Build Parallel Corpus Custom Model¶

Overview¶

Most of the provided translation models in Language Translator can be extended to learn custom terms and phrases or a general style that's derived from your translation data.

The Language Translator service supports two types of customization requests. You can either customize a model with a forced glossary or with a corpus that contains parallel sentences.

Use a forced glossary to force certain terms and phrases to be translated in a specific way.
Use a parallel corpus when you want your custom model to learn from general translation patterns in your samples. What your model learns from a parallel corpus can improve translation results for input text that the model hasn't been trained on.

The general improvements from parallel corpus customization are less predictable than the mandatory results you get from forced glossary customization.

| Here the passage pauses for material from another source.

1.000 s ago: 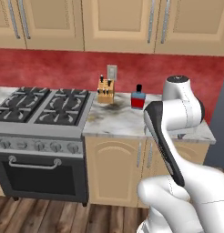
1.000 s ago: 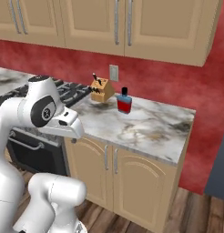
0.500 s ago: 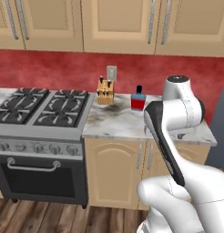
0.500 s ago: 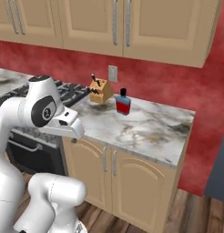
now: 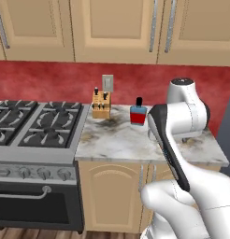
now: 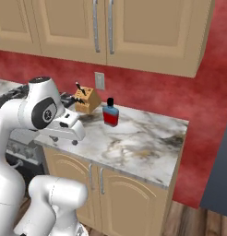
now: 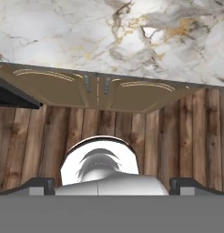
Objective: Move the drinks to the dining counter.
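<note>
While the hand [image 7: 112,184] hangs with its jaws spread wide and nothing between them, looking down over the surface [image 7: 109,36] edge, cabinet doors [image 7: 98,93] and wooden floor [image 7: 186,136]:
- blue bottle [image 5: 138,113]: on the surface, well beyond the hand, beside the knife block [image 5: 101,104].
- Progress: nothing delivered; grasp and carry outstanding.

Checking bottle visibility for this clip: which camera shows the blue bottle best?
The right base view: the blue bottle stands unblocked on the worktop beside the knife block. The left base view has it too, with the arm close alongside.
</note>
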Robot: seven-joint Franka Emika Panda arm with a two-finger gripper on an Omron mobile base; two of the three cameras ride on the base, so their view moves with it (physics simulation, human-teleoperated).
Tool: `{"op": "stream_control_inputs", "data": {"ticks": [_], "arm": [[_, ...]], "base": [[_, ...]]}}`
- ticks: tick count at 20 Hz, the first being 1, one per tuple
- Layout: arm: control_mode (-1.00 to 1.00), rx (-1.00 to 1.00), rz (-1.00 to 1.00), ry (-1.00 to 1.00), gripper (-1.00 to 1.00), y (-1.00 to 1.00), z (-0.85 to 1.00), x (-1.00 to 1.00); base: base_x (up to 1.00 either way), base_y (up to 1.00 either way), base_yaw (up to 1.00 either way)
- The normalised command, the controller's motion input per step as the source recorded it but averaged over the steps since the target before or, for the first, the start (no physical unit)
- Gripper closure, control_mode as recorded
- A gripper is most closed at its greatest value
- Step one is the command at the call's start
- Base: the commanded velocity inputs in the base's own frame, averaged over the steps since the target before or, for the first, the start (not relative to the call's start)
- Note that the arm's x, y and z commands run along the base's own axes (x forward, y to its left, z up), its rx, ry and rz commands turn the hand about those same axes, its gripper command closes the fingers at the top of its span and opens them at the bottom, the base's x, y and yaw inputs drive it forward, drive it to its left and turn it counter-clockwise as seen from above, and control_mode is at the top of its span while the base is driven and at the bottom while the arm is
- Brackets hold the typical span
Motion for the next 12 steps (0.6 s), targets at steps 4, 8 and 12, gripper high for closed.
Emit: {"op": "stream_control_inputs", "data": {"ticks": [4,8,12], "arm": [[1.00,0.00,0.00,0.00,-1.00,0.00,0.00,0.00],[1.00,0.00,0.00,0.00,-1.00,0.00,0.00,0.00],[-1.00,0.00,0.00,0.00,-1.00,0.00,0.00,0.00]], "base": [[0.41,0.00,-0.06],[0.30,0.00,-0.05],[0.00,0.00,0.00]]}}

Use a parallel corpus to provide additional translations for the base model to learn from. This helps to adapt the base model to a specific domain. How the resulting custom model translates text depends on the model's combined understanding of the parallel corpus and the base model.

Training data format: TMX (UTF-8 encoded)
Maximum length of translation pairs: 80 source words
Minimum number of translation pairs: 5,000
Maximum file size: 250 MB
You can submit multiple parallel corpus files by repeating the parallel_corpus multipart form parameter as long as the cumulative size of the files doesn't exceed 250 MB.

Note, Make sure that your Language Translator service instance is on an Advanced or Premium pricing plan. The Lite and Standard plans do not support customization.

Objective¶

IBM Watson™ Language Translator allows you to translate text programmatically from one language into another language.

You build a parallel corpus custom model in this section.

Tools Used¶

Watson Language Translator

Requirements¶

IBM Cloud Account

Creating TMX file¶

To provide a glossary or corpus of terms for training the Language Translator service, create a valid UTF-8 encoded document that conforms to the Translation Memory Exchange (TMX) version 1.4 specification. TMX is an XML specification that is designed for machine-translation tools.

Each term and translation pair must be enclosed in <tu> tags:

<tu>
    <tuv xml:lang="en">
    <seg>patent</seg>
    </tuv>

    <tuv xml:lang="fr">
    <seg>brevet</seg>
    </tuv>
</tu>

The xml:lang attribute in the <tuv> tag identifies the language in which a term is expressed, while the <seg> tag contains the term or the translation.

The Language Translator service uses only the <tu>, <tuv>, and <seg> elements. All other elements in the example are required to make a valid TMX file, or are informational, but are not used by the service.

Sampe TMX file¶

The following is a small piece of an English to French parallel corpus that was downloaded from the MultiUN collection available on the OPUS open parallel corpus website. You can download a compressed version of the entire TMX file.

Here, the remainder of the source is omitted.